Scott B. Friend, PhD
Assistant Professor of Marketing, University of Nebraska-Lincoln

Dr. Scott Friend (PhD - Georgia State University) became an Assistant Professor of Marketing at the University of Nebraska-Lincoln in Fall 2010. Scott's research interests are in business-to-business marketing, buyer-seller relationships, and sales management. Friend's work has been published in the Journal of Personal Selling and Sales Management and the Journal of Selling and Major Account Management. Further, Scott's dissertation, entitled "Why Are You Really Winning and Losing Deals: A Consumer Perspective on the Determinants of Sales Failures" won the 2011 American Marketing Association (AMA) Sales SIG Dissertation Award and was recognized in 2009 as the Runner-Up in the Society for Marketing Advances (SMA) Dissertation Competition. Dr.

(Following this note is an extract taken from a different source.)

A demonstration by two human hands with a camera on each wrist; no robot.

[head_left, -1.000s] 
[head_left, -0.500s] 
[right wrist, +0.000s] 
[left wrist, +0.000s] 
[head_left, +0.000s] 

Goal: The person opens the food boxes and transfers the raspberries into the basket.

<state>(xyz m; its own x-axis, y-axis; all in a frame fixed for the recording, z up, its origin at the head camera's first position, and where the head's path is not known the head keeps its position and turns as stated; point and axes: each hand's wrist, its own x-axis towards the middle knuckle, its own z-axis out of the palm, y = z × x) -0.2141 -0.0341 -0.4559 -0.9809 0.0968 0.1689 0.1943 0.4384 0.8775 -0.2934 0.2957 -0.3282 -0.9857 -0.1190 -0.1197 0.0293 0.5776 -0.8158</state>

Friend has taught an array of courses at Georgia State University and the University of Nebraska-Lincoln, including Professional Sales, Business-to-Business Marketing, Marketing Research, and Principles of Marketing.

G. Alexander Hamwi, PhD
Assistant Professor of Marketing, Missouri State University

Dr. Alex Hamwi (PhD - Georgia State University) became an Assistant Professor of Marketing at Missouri State University in Fall of 2009, after receiving his PhD in Marketing from Georgia State University. Dr. Hamwi's research interests include sales management, behavioral and environmental aspects of sales and ethics. Dr. Hamwi's work has been published in the Journal of Personal Selling and Sales Management, the Journal of Business Research and the Journal of Business and Industrial Marketing.